Jon cheirou Tom Barleycorn antes de o ver. Ou teria sido o Fantasma a cheirá-lo? Nos últimos tempos, Jon Snow sentia por vezes que ele e o lobo gigante eram um só, mesmo quando acordado. O grande lobo branco apareceu primeiro, a sacudir a neve. Alguns momentos mais tarde, o Tom estava ali.
— Selvagens — disse ele a Jon. — No bosque.
Jon fez parar os cavaleiros.
— Quantos?
— Contei nove. Não há guardas. Alguns estão mortos, se calhar, ou a dormir. A maior parte parecem ser mulheres. Uma criança, mas também há um gigante. Só um, que eu tenha visto. Têm uma fogueira a arder, com fumo a pairar por entre as árvores. Idiotas.
Nove, e eu tenho dezassete. Quatro dos seus eram rapazes inexperientes, porém, e nenhum era gigante.
Contudo, Jon não tencionava recuar para a Muralha. Se os selvagens ainda estiverem vivos, pode ser que os possamos acolher. E se estiverem mortos, bem… um ou dois cadáveres podem ser úteis.
— Continuamos a pé — disse, saltando com ligeireza para o chão gelado. A neve dava-lhe pelos tornozelos. — Rory, Pate, ficai com os cavalos. — Poderia ter atribuído esse dever aos recrutas, mas eles teriam de obter o batismo de sangue bem depressa. Aquela era uma altura tão boa como qualquer outra. — Espalhai-vos para formar um crescente. Quero aproximar-me do bosque por três lados. Mantende-vos à vista dos homens da esquerda e da direita para que as aberturas não se alarguem. A neve deve abafar os nossos passos. Há menos hipótese de haver sangue se os apanhar-mos desprevenidos.

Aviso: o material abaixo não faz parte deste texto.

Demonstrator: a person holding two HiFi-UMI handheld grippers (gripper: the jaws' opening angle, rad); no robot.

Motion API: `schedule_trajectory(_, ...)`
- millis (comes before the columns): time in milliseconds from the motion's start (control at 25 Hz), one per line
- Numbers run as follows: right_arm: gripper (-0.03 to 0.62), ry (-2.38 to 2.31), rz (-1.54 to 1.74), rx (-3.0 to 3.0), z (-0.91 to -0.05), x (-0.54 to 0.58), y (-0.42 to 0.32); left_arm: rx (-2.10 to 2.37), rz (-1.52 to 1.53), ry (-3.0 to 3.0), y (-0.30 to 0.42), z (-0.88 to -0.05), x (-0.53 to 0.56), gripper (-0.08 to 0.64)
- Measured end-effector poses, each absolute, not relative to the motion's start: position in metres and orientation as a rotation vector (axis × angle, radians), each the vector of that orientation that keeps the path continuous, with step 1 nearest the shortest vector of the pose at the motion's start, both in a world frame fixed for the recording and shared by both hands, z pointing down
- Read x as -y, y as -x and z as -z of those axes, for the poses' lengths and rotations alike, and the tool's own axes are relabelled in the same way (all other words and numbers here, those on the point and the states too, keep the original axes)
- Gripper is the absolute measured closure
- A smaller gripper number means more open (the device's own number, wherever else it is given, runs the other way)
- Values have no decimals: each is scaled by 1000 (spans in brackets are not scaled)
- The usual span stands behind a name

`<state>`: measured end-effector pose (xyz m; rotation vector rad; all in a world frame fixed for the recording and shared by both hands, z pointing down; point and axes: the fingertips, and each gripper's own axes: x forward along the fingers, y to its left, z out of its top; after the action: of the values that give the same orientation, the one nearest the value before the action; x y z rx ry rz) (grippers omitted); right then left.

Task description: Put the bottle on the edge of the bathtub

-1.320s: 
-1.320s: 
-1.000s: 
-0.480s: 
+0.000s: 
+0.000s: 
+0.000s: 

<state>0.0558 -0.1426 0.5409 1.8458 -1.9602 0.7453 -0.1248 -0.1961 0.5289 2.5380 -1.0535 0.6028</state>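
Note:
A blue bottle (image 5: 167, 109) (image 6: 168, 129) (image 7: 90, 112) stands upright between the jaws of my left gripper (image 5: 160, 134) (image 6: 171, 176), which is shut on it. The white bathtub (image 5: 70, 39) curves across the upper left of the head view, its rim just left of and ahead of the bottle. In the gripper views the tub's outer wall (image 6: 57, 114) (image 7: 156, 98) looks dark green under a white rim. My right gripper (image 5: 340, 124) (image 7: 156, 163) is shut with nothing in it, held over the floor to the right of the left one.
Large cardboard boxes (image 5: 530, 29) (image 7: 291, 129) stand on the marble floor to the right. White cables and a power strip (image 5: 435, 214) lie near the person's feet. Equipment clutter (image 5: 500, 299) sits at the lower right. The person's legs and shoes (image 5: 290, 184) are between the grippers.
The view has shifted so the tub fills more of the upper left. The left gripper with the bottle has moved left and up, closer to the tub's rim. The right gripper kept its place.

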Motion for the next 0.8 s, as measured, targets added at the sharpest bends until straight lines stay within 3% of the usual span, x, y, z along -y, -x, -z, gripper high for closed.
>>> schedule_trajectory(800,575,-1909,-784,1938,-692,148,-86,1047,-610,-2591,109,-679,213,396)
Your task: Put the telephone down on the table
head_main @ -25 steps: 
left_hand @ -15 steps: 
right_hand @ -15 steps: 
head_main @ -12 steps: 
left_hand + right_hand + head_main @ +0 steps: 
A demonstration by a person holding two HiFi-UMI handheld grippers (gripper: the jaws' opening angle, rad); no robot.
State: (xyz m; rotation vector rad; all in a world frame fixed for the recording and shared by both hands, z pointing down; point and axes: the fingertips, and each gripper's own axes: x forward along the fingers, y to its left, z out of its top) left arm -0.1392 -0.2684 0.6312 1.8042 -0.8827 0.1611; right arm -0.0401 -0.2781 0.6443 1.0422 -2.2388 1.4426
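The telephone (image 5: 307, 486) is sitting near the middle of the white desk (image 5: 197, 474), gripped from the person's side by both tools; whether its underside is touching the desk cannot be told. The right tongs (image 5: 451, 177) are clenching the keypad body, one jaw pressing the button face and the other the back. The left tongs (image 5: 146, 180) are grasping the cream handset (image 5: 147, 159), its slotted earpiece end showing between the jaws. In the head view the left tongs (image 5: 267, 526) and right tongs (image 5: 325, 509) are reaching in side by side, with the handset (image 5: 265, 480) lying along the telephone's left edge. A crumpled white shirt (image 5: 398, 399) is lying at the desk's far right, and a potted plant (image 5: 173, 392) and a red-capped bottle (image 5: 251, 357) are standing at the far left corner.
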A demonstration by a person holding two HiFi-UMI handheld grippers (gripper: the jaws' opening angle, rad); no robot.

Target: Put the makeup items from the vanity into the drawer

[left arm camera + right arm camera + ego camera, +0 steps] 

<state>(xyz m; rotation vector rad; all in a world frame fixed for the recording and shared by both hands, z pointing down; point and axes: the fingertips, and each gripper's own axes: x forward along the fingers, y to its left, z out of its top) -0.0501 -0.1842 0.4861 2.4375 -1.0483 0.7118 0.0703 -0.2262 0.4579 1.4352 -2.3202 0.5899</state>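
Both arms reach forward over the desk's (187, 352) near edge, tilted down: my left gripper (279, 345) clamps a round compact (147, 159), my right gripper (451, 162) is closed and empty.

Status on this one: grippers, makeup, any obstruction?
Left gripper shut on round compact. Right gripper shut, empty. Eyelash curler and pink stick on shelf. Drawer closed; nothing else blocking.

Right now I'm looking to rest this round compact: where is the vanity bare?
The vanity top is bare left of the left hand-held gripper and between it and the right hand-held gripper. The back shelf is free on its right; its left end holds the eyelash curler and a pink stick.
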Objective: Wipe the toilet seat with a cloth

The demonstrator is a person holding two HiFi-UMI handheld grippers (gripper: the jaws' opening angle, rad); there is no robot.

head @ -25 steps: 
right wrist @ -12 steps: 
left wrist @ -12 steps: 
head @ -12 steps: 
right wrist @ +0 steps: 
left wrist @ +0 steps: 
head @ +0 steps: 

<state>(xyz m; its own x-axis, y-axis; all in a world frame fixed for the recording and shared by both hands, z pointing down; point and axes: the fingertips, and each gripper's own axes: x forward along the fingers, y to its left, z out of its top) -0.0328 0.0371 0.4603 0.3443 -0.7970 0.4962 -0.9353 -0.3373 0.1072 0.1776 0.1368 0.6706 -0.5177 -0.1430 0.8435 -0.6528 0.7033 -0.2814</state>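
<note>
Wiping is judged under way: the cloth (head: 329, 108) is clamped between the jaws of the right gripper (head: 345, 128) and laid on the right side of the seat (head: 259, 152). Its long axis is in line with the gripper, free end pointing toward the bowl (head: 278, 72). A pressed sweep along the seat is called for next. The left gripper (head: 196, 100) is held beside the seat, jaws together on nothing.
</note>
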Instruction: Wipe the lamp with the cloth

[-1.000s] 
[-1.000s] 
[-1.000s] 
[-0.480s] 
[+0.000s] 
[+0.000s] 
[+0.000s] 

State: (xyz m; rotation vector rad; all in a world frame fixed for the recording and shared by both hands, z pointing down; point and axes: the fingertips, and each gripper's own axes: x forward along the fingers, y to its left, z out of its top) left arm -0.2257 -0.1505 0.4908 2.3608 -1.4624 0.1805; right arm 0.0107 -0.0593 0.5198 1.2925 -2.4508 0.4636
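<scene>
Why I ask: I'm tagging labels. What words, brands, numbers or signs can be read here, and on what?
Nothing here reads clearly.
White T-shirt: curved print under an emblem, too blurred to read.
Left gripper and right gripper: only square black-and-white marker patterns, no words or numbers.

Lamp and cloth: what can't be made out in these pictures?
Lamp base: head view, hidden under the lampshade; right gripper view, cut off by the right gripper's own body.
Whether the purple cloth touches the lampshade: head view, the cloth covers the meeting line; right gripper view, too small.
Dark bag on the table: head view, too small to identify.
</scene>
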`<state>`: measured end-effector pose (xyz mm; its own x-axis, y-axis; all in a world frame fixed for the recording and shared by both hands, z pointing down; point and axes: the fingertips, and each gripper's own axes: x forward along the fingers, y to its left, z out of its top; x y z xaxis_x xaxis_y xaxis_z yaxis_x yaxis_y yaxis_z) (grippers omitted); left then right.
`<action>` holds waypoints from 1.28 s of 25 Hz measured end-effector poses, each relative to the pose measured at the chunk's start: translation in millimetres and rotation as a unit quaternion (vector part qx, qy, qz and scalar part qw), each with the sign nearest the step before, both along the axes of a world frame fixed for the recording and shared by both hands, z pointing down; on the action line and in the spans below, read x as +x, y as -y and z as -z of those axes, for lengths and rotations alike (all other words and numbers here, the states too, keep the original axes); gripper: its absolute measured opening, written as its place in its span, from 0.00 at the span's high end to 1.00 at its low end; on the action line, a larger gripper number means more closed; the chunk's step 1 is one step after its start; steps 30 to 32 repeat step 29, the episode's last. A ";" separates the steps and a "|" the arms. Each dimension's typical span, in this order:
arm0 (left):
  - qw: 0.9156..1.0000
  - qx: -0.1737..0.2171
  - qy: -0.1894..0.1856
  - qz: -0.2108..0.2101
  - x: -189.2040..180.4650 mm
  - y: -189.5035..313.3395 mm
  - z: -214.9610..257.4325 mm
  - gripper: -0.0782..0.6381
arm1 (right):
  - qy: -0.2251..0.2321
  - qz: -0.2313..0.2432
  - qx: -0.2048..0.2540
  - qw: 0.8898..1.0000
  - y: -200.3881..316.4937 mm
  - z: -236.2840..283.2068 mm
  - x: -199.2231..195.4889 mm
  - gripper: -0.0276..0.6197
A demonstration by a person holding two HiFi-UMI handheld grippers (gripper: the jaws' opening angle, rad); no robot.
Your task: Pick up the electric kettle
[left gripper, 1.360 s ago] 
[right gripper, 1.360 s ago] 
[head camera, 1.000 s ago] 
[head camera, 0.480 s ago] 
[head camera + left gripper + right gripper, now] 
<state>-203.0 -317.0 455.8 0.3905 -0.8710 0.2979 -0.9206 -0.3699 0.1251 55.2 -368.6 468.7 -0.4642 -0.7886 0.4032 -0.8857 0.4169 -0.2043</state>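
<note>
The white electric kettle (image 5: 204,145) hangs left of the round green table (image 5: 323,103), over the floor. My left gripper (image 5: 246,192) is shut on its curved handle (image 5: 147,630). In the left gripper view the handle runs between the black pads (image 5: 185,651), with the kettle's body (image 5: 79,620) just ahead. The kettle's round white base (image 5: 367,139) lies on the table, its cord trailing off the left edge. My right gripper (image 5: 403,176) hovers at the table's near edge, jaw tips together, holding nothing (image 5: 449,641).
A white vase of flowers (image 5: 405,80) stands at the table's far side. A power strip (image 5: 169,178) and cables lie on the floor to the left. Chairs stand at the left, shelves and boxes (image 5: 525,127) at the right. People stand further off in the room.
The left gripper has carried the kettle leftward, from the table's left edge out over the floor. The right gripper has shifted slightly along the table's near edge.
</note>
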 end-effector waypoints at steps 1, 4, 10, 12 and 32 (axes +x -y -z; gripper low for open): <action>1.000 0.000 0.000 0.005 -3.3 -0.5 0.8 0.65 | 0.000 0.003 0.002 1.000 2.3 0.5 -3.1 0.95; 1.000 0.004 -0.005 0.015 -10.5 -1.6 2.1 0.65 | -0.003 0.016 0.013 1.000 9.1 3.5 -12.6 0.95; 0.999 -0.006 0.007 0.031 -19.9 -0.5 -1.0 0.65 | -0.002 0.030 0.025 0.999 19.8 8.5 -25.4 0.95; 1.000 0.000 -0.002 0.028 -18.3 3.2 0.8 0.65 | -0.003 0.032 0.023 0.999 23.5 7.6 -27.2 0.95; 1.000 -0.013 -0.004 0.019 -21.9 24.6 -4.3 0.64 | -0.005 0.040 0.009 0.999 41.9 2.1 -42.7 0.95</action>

A noite estava a cair depressa. Os feixes de luz solar tinham desaparecido quando a última fi na fatia de sol fora engolida por baixo da floresta ocidental. Os montes rosados de neve estavam de novo a tornar-se brancos, com a cor a ser-lhes sugada enquanto o mundo escurecia. O céu da noite tomara o tom desbotado de cinzento de um velho manto que tivesse sido lavado demasiadas vezes, e as primeiras estrelas tímidas estavam a aparecer.